Her work has been reviewed and written about in The New York Times, Art 21, Wall Street Journal, ArtSlant, and Hyperallergic.

Rasheed has spoken on panels and symposiums at universities including School of Visual Arts, Parsons, The New School, New York University, Columbia University, and the University of Illinois; arts institutions such as the Brooklyn Museum, Queens Museum, The Museum of the City of New York, Christie’s, Museum of Contemporary African Diasporan Art, the Center for Book Arts, Residency Unlimited and Creative Time; and archival institutions including the Schomburg Center for Research in Black Culture, the Weeksville Heritage Center, and Interference Archive.

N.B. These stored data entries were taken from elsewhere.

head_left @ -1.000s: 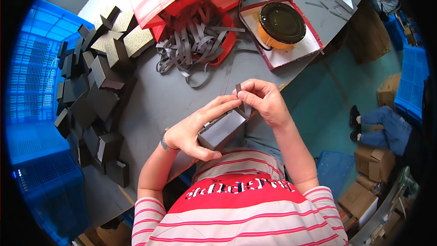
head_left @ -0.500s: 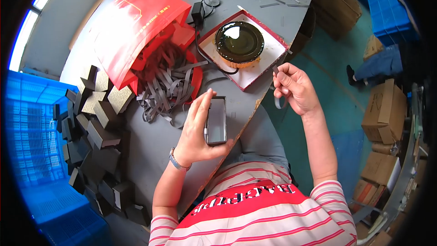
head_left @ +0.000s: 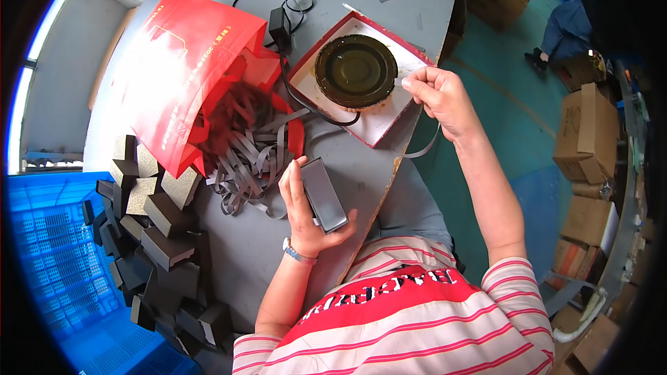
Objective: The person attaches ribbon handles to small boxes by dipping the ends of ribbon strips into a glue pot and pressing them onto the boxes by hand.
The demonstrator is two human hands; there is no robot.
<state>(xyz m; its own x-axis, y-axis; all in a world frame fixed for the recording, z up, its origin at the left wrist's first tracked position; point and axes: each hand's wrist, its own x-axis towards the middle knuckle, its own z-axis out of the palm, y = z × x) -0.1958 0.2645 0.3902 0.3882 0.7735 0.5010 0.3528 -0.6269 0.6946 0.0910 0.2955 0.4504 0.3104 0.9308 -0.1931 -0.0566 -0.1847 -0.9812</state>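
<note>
My left hand [head_left: 306,219] is wrapped round a small dark grey open box [head_left: 324,196], its hollow side facing up and slightly tilted. Between thumb and fingers, my right hand [head_left: 442,102] pinches a grey ribbon strip [head_left: 425,147]. One end of the ribbon pokes out at the fingertips, right at the rim of a round dark pan [head_left: 356,71] of glossy amber-brown liquid; the rest hangs in a loop below the hand. That pan sits in a shallow red-edged box lid [head_left: 389,119] with a white inside.
Left of my hands, a red bag [head_left: 187,62] lies with grey ribbon strips [head_left: 250,160] spilling out. Dark small boxes [head_left: 167,250] are piled beside a blue crate [head_left: 62,236]. A black cable with an adapter [head_left: 279,26] runs to the pan. Cardboard boxes [head_left: 587,125] stand right; a person's leg [head_left: 566,28] shows behind.
My right hand has moved left and up, bringing the ribbon end to the pan's rim. The box in my left hand has tilted, and the whole view has shifted a little.
</note>
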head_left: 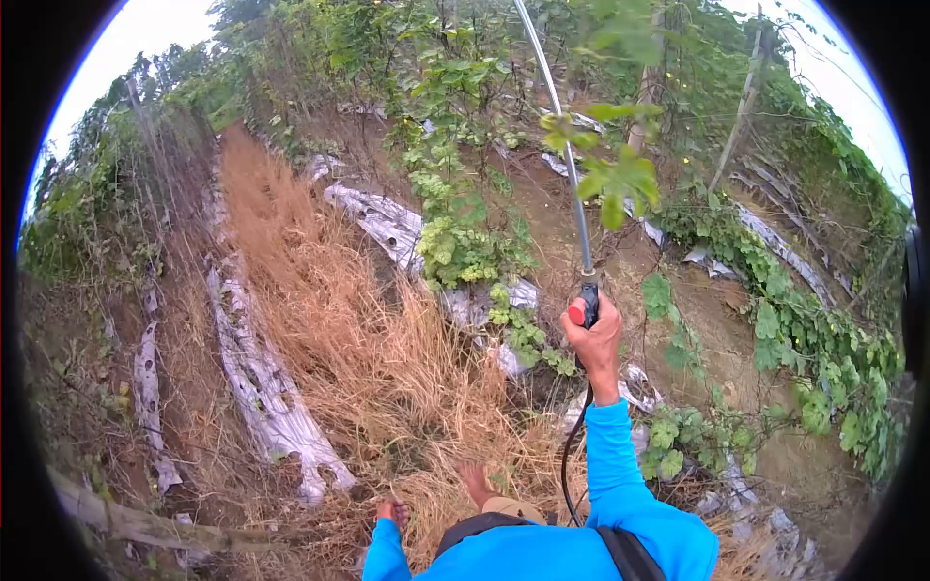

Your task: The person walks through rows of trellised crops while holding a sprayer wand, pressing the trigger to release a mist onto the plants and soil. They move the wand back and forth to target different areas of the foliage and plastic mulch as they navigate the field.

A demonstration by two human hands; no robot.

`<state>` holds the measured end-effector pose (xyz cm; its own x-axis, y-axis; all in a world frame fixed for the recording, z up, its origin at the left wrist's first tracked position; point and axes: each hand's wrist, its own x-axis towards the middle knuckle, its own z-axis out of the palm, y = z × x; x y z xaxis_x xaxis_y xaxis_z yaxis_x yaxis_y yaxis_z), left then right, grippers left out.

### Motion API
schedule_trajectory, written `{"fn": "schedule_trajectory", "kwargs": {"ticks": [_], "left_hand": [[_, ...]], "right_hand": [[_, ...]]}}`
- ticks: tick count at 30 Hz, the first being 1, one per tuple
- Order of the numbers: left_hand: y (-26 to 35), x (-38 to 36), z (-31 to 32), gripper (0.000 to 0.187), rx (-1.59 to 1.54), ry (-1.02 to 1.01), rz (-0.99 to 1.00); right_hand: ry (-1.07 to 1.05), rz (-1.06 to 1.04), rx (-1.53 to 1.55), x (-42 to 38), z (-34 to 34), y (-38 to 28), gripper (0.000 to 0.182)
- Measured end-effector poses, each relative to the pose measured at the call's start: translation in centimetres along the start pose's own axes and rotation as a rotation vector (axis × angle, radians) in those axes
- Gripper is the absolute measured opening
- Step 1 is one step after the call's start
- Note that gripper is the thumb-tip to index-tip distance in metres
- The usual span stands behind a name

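My right hand (594, 339) is wrapped round the black handle of a sprayer wand (567, 145), which has a red round part at the grip. The wand's metal tube points up and forward among the vines, past a leafy stem (620, 179) close to the camera. A black hose (565, 465) runs from the handle down towards my body. Low beside my left side, my left hand (392, 510) has its fingers curled; anything inside them is hidden. Dry straw-coloured grass (358, 320) lies around it.
Climbing vines (450, 232) rise beside the path, with wooden posts (741, 107) at the right. Torn silver plastic mulch (257, 378) covers the ground in strips. A bare foot (475, 484) stands in the grass. Dark straps (630, 552) cross my blue sleeve and shirt.
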<state>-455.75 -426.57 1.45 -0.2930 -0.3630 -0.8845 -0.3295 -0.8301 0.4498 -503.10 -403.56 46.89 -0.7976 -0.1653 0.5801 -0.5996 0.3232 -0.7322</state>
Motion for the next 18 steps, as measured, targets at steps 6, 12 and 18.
{"fn": "schedule_trajectory", "kwargs": {"ticks": [6,12,18], "left_hand": [[-10.6,-5.4,0.0,0.037,0.097,0.121,-0.047],[-21.1,-9.2,-1.8,0.032,-0.017,0.138,-0.120],[-30.0,-15.4,1.5,0.023,-0.013,0.250,0.041]], "right_hand": [[-0.083,0.041,0.012,-6.2,-9.5,2.3,0.023],[-0.182,0.144,0.042,-11.7,-17.8,5.8,0.025],[-0.292,0.160,0.102,-15.7,-28.0,11.5,0.028]]}}
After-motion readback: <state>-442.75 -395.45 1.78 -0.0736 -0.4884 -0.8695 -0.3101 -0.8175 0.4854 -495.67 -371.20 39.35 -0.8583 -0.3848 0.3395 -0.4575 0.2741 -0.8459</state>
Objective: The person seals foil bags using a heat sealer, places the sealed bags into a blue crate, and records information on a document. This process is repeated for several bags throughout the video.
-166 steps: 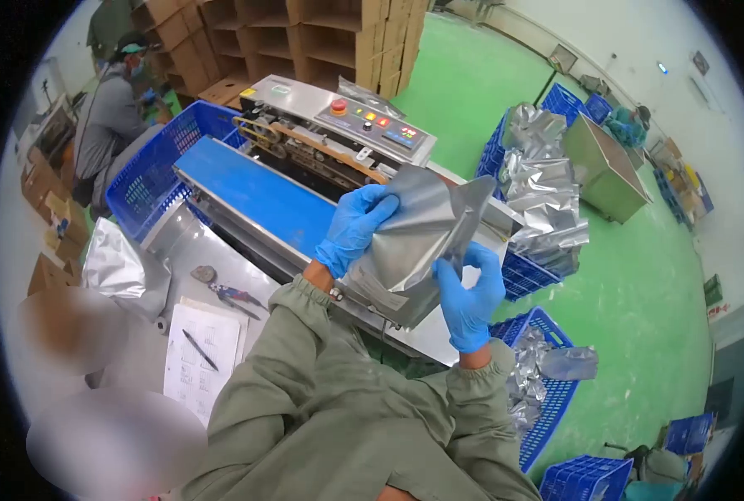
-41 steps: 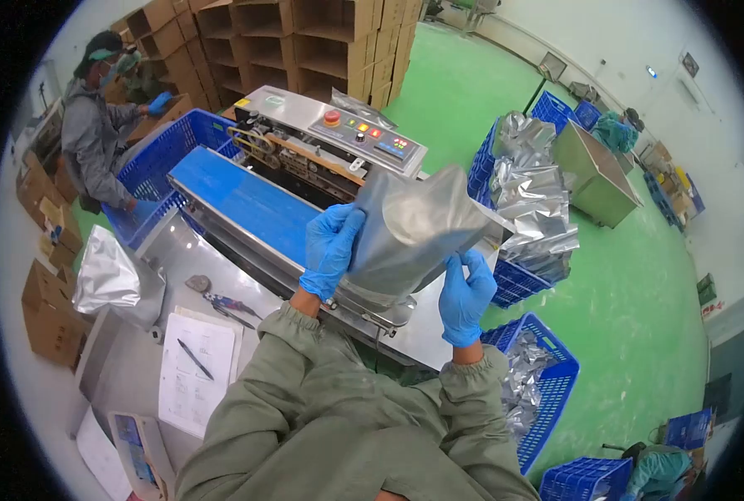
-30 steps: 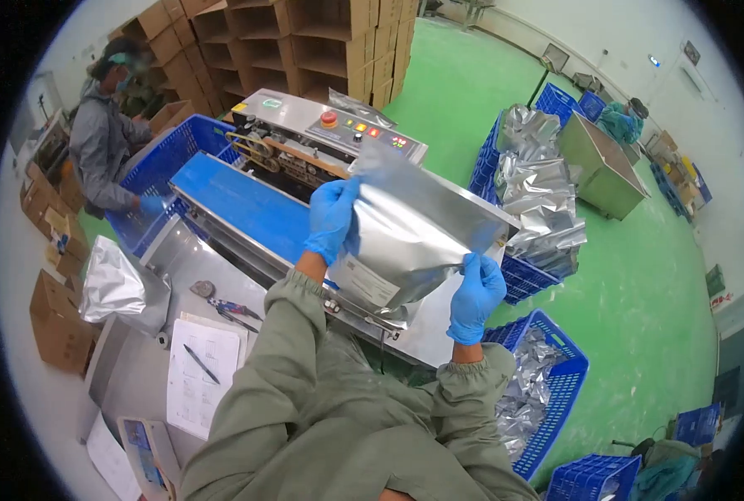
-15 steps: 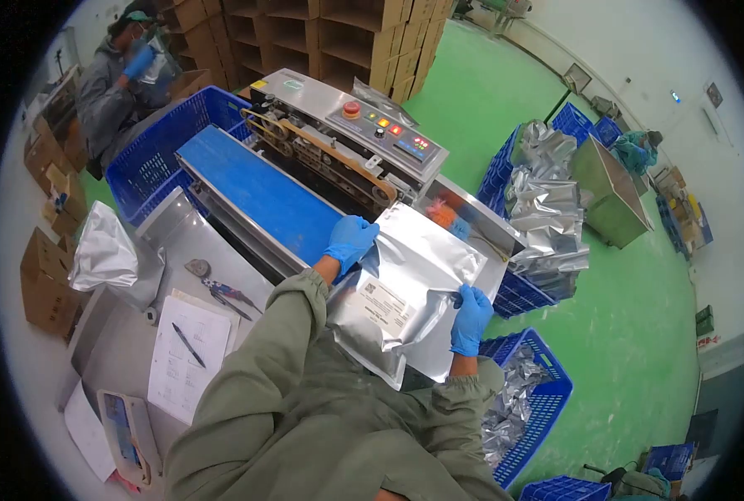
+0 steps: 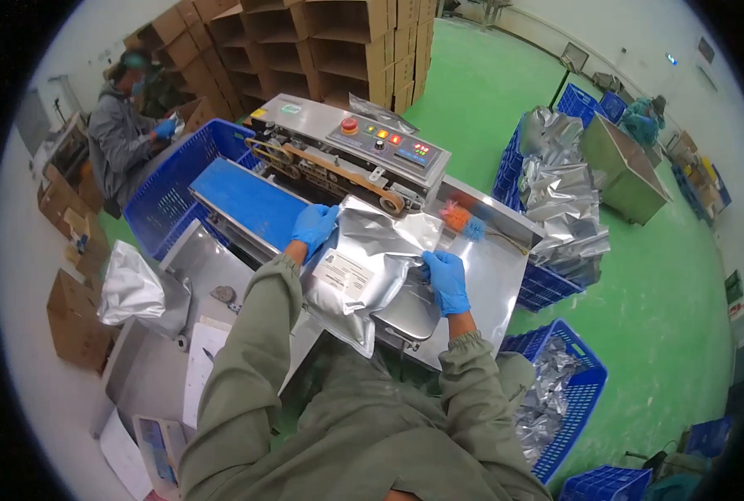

Her long form interviews and essays have been published in The New Inquiry, Gawker, The Guardian, Creative Time Reports and featured on the Creative Time Funk, God, Jazz, and Medicine: Black Radical Brooklyn’s radio station, Otabenga Jones & Associates (OJAK Radio).

Currently, she is the Arts Editor for SPOOK Magazine and a contributing editor at The New Inquiry.